(Stored dataset items)
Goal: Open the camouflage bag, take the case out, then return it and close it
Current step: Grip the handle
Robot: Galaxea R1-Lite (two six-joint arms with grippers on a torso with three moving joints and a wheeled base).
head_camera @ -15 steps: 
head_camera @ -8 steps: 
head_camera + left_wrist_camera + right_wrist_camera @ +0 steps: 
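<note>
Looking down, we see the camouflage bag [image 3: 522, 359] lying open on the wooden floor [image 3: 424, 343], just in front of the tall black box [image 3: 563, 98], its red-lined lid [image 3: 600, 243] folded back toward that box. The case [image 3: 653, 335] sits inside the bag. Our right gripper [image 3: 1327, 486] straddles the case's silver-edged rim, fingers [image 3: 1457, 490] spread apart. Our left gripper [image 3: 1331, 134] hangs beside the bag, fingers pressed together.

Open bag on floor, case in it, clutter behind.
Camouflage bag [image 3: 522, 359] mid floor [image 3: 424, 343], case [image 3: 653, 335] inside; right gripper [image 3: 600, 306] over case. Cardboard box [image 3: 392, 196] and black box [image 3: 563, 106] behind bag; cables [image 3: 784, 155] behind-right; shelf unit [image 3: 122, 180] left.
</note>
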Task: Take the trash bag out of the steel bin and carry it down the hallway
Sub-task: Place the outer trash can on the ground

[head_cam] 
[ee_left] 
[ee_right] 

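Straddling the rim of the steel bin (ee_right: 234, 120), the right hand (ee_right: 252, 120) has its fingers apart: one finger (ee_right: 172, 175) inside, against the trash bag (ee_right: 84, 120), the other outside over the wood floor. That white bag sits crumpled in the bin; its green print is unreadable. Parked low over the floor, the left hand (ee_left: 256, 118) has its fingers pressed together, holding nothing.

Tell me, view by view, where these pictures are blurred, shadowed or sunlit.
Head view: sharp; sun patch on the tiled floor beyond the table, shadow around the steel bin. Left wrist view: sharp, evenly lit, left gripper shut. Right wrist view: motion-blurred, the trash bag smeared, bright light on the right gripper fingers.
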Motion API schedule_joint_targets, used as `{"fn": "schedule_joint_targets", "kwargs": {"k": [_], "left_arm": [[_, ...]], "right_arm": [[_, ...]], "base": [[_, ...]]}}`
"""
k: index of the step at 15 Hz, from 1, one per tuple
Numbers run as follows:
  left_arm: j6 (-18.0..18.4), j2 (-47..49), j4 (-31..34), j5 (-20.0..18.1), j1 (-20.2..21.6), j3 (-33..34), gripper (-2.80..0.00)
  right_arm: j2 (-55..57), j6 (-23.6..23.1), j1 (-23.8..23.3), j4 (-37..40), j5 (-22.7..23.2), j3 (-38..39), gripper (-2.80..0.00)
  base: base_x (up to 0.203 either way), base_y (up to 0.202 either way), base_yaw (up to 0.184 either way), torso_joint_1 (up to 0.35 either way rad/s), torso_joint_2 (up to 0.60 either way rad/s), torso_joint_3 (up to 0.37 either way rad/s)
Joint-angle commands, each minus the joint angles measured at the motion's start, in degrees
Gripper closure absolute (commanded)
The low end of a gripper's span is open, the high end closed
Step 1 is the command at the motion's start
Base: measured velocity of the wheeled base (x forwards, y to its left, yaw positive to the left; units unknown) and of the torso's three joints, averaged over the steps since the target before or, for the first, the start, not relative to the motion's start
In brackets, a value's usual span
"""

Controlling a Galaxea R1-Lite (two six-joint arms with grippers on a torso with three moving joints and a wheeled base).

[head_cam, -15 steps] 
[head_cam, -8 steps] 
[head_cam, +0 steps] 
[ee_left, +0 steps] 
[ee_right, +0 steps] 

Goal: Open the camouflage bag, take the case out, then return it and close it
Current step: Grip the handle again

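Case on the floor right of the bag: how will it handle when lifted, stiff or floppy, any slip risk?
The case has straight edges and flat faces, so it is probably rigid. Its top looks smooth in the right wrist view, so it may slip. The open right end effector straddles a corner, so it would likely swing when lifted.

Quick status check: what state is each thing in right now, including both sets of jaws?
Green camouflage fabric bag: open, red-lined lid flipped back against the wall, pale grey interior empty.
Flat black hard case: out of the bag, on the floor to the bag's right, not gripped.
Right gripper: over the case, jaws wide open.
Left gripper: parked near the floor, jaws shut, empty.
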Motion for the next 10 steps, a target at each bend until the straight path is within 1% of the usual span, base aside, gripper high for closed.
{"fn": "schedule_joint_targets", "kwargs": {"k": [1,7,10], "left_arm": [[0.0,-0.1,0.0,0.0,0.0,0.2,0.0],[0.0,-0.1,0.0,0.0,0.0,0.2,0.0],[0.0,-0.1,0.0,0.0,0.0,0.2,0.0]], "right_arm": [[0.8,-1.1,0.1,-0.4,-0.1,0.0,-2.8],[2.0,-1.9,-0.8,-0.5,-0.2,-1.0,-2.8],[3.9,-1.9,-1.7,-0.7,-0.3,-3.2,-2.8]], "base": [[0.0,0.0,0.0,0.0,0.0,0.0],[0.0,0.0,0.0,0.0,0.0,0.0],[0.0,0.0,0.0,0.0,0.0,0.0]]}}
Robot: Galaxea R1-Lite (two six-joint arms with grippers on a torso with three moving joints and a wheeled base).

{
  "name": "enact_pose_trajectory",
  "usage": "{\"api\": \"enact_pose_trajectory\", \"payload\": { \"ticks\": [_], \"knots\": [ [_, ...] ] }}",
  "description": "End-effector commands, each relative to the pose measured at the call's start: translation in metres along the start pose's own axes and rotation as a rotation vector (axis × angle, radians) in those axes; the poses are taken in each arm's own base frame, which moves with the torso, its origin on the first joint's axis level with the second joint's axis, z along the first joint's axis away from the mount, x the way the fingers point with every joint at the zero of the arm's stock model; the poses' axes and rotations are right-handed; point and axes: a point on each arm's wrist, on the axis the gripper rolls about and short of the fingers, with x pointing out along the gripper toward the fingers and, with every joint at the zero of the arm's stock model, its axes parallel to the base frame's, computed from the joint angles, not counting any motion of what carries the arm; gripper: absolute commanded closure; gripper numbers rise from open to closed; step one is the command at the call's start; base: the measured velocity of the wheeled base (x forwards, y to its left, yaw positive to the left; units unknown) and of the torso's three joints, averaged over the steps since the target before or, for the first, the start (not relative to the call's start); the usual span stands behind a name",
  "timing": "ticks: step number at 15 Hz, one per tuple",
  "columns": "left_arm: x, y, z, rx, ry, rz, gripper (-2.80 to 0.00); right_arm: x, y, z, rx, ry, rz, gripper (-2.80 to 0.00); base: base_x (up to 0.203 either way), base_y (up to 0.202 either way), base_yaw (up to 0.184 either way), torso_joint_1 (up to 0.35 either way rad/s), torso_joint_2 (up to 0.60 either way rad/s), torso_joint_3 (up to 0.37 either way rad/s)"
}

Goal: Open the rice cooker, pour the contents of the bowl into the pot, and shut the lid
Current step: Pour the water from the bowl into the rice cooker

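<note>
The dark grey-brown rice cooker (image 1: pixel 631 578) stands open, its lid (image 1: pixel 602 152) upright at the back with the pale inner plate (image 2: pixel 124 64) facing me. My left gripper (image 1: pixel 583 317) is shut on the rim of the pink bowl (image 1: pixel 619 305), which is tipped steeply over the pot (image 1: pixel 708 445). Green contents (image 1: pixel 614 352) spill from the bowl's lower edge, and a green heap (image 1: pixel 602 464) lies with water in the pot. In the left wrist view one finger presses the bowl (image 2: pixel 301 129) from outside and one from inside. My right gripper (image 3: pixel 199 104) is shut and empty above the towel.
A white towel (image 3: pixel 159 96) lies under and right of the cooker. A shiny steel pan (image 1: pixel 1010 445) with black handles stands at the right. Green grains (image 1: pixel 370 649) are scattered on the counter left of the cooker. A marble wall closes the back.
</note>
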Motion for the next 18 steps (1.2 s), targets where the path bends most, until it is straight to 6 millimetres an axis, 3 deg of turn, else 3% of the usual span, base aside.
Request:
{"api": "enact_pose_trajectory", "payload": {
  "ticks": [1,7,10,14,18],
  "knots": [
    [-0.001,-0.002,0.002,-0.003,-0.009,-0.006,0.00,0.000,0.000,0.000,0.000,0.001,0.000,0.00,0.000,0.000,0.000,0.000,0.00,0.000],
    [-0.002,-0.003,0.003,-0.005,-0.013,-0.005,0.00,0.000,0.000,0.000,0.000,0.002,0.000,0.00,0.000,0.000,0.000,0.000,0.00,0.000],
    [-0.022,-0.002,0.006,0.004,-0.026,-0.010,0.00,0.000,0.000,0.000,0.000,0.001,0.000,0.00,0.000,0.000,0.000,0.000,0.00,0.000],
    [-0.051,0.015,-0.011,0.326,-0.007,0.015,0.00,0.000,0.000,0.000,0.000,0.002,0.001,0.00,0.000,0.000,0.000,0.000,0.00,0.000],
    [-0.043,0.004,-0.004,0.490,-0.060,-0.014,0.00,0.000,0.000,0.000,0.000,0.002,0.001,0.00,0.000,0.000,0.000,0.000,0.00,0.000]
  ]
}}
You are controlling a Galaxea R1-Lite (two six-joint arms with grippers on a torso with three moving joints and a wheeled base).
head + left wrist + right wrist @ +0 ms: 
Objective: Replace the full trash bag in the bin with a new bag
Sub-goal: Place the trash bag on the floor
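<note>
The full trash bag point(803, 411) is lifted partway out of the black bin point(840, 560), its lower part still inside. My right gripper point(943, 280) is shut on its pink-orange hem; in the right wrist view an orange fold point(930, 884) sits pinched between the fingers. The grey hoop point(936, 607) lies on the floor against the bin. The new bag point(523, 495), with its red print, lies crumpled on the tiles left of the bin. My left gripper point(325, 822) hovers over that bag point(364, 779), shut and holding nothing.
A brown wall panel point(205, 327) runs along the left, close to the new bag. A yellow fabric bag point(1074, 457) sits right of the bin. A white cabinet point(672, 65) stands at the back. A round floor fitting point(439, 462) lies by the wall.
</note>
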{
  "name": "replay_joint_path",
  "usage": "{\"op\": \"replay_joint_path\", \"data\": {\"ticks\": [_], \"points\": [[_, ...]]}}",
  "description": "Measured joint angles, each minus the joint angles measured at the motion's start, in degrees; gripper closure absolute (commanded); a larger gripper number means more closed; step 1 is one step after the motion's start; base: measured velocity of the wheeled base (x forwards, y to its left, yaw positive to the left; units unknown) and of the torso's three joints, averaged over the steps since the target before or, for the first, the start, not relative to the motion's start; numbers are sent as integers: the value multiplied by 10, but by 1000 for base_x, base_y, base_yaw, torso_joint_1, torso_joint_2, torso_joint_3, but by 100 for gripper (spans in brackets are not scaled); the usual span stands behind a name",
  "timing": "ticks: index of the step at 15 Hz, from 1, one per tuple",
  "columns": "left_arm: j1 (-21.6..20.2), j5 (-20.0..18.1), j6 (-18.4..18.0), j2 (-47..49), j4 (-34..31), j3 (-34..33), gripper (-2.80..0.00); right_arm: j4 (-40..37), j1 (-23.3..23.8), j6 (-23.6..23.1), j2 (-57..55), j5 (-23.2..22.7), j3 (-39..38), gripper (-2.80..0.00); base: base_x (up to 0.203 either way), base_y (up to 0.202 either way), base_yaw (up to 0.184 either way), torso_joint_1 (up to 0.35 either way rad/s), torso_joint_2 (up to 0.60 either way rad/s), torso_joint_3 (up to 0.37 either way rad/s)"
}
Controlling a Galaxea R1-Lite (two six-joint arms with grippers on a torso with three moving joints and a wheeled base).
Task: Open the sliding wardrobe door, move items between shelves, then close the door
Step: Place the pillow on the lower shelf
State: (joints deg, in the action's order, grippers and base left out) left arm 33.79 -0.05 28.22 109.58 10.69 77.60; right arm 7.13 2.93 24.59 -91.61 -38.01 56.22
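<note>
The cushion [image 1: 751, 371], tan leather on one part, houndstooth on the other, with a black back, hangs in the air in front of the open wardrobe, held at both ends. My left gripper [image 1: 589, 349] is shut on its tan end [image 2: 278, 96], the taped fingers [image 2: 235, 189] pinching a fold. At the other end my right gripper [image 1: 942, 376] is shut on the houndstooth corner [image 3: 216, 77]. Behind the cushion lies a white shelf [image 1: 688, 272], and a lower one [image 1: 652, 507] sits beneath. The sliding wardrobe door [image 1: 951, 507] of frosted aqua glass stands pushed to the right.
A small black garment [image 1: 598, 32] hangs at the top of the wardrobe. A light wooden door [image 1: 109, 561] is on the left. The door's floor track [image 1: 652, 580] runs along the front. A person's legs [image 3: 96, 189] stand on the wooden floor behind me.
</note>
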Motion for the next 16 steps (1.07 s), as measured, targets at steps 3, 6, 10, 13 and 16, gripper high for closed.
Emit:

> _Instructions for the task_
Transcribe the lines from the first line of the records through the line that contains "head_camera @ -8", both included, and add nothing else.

> _Completed exercise_
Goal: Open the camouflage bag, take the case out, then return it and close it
Current step: Grip the handle
Robot: Galaxea R1-Lite (two six-joint arms with grippers on a torso with three moving joints and a wheeled base).
head_camera @ -15 steps: 
head_camera @ -8 steps: 

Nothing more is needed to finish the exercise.